I don’t know about Misskey and haven’t the opportunity to test it.
I looked for a french speaking instance that doesn’t use mastodon because i disliked mastodon’s UI. That french speaking instance was using Firefish.
Then Firefish development stopped and the instance moved to iceshrimp. And then, they started rewritting it into #C because it is the dev main language. (Iceshrimp.net)
If i’m not wrong, as one of its dev know jlai.lu that run lemmy, they will add support of Lemmy and PieFed (because i share lot information about PieFed on jlai.lu and its matrix room)
It is for you @AntoineD@kwak.cab :)
Hello @Jerry.
Misskey is a Japanese software, whose lead developer does not speak English and does not make an effort to do so, even with translation tools.
It is therefore very complicated to contribute to the software if one does not speak Japanese.
At the time of Misskey 12, a soft fork was created, named Calckey, which added functionalities not present in Misskey, such as:
• API Mastodon
• Edit post
• Improved UI/UX (especially on mobile)
• Improved notifications
• Fediverse account migration
• Improved instance security
• Improved accessibility
• Recommended Instances timeline
• OCR image captioning
• New and improved Groups
• Better intro tutorial and many more user and admin settings.With the update to Misskey 13, which brought significant changes, Calckey became a hard fork and eventually rebranded as Firefish. Various reasons led to the creation of the IceShrimp fork (focusing on bug fixes and performance optimization), while Firefish wanted to continue innovating but ultimately faded away.

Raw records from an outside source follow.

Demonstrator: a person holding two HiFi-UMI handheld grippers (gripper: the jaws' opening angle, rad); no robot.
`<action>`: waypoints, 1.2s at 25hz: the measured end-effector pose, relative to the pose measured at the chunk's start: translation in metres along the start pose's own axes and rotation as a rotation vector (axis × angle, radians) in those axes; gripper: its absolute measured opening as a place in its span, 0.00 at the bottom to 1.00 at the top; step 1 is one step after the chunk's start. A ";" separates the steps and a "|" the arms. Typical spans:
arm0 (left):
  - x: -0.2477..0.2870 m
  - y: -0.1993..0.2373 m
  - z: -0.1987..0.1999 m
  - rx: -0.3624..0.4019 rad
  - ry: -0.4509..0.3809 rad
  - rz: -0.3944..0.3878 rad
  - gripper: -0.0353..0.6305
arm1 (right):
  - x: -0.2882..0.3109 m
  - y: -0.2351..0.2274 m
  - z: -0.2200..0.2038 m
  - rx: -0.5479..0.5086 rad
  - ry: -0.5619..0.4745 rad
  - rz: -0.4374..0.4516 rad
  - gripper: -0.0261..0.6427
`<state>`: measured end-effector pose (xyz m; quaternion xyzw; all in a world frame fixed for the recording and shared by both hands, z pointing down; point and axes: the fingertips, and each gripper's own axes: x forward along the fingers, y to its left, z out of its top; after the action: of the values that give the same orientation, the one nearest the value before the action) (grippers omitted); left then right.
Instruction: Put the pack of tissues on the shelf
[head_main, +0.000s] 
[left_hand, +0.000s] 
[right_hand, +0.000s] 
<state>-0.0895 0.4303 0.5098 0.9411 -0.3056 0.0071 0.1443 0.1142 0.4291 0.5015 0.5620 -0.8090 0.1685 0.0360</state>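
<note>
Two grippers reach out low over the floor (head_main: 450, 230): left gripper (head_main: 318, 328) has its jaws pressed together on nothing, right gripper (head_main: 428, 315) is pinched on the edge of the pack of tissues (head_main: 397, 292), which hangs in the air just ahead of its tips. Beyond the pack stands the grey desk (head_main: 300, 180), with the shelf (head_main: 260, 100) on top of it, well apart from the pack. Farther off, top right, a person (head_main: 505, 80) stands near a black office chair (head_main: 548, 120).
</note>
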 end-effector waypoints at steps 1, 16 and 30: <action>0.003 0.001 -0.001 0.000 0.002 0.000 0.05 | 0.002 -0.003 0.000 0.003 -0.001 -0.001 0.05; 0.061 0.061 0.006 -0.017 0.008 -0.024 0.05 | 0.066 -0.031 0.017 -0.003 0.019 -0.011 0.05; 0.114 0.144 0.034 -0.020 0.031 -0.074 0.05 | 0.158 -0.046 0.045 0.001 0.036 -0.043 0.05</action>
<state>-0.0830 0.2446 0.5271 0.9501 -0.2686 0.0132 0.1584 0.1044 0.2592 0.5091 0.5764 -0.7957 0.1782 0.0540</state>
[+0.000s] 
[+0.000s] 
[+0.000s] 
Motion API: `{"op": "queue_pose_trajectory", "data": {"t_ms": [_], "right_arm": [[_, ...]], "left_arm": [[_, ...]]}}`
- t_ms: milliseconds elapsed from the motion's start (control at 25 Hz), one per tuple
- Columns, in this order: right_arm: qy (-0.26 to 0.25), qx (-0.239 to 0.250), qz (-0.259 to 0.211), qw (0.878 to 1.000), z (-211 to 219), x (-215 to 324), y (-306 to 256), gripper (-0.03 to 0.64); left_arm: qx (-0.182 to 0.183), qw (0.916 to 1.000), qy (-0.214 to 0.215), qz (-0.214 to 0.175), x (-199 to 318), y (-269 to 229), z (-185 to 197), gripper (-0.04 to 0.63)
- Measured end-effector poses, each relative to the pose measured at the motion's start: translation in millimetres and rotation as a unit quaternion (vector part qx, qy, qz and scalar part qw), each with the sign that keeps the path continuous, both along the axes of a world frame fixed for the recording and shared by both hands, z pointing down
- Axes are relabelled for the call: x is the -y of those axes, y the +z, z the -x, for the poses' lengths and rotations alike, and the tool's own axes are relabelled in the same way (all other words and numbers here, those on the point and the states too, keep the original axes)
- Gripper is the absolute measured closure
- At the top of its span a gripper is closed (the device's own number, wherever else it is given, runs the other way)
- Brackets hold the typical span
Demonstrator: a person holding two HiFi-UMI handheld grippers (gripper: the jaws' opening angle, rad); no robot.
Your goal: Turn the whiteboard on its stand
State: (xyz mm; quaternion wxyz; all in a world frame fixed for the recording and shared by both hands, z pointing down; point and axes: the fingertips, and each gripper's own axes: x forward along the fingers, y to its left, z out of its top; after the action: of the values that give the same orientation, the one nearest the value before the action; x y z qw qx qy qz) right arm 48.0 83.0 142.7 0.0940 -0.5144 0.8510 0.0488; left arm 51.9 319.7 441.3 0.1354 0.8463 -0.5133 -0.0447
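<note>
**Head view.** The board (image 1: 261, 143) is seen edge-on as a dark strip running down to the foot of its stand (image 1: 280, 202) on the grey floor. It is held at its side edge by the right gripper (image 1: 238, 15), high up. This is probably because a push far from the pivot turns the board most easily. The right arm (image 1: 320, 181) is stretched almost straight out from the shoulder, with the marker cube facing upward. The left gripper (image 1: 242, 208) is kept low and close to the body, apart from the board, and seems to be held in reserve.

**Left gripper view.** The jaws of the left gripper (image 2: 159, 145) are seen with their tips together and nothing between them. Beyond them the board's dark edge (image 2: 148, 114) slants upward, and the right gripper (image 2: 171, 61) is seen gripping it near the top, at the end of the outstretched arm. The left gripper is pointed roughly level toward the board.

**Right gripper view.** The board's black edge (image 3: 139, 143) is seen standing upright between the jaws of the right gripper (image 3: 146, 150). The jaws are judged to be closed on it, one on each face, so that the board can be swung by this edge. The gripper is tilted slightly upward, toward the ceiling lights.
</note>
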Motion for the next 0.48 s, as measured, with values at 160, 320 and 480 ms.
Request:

Following this, two new projects emerged:
Sharkey, a soft fork of Misskey that reimplements the functionalities of Calckey into the updated Misskey (it’s the equivalent of Mastodon + Glitch-Social).
IceShrimp.net, a from-scratch rewrite of IceShrimp in C#, which, once completed, will allow the migration of instances from IceShrimp.js. It will no longer be a fork of Misskey, with the goal of having software that is much easier to maintain, with cleaner and more optimized code, and to implement maximum compatibility with the major platforms of the fediverse.
Misskey is basically fine, but it’s very oriented to it’s creator’s home country.
If you can use it cool, but if you can’t they’re not going to fix it for you.
Perfectly sane response, IMO.
The other forks you mention are because Firefish’s devleoper decided to destroy his project, and vanish. And, of course, since that’s not enough, he then dumped maintenance on someone who didn’t really want maintenance responsibilities, and they completely killed the project.
So, those two are the “western” forks of Misskey, basically.